Rating:  Summary: Best Mono book yet Review: I prefer this book to the Mono : Developers Notebook which was also recently published. This book provides a much wider angle view on the .NET cross platform development space. For example, the developers note book covers TK#, this book covers TK# and #WT.
This book is much more architectural in design than the Developers Notebook. So if code is your thing then you may want to evaluate both. I personally prefer architectural perspective because in this case it's more about choosing a direction of development as opposed to learning the structure of the TK# library, which is interesting, but can be gleaned from the online documentation.
This is a must have book for anyone who wants to take their .NET code beyond the confines of the Windows operating system.

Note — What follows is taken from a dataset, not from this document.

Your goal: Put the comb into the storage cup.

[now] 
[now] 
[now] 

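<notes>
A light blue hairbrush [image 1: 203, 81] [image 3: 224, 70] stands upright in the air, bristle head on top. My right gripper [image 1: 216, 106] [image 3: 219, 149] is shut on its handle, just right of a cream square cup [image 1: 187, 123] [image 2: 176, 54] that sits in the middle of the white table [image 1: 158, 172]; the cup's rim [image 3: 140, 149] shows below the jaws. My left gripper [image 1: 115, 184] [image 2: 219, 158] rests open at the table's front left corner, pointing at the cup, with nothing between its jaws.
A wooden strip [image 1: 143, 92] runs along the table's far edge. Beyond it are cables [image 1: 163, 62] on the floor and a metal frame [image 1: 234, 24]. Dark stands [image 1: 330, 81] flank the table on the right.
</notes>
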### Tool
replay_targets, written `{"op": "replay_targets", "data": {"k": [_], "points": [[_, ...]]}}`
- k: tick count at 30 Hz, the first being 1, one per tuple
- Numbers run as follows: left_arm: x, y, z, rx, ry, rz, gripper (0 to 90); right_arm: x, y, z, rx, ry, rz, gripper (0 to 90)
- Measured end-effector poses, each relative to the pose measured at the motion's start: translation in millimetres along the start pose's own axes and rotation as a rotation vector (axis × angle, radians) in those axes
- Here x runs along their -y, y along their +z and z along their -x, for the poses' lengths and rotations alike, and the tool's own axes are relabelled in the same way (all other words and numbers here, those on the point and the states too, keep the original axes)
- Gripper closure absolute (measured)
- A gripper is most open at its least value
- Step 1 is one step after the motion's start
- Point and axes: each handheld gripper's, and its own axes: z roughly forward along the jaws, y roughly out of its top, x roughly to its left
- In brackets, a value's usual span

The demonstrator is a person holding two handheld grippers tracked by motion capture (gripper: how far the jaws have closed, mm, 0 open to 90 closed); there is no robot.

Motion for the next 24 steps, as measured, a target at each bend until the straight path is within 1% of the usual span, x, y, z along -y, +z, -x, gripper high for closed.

It's well worth the price of admission.
Rating:  Summary: alternatives to Microsoft Review: Microsoft and cross-platform?! Sounds like an oxymoron. Yet the book shows how .NET has given rise to this. The key step was Microsoft transferring the specifications of C# and .NET's CLI to ECMA and ISO. This lets third parties write compilers that produce IL bytecode and thence to assembly in a given hardware.
So you could write C# code on some platform, like linux. Then with Mono or Portable.NET, produce x86 binaries.
The authors describe the open source Mono and Portable, and compare these with Microsoft's own .NET offerings. They show that Mono and Portable are quite functional. For example, using Portable, you can write in Java, C#, C or VB.NET and compile.
The book goes into some moderate level of detail about CLI. But if you are a programmer in C# or C, say, and you just want to get native binaries, without wanting to know about CLI, the book is still useful. You can safely skip the CLI sections, without losing the gist of what you need to know. For many of us, whatever language we use, we don't need or want knowledge of a specific assembly language.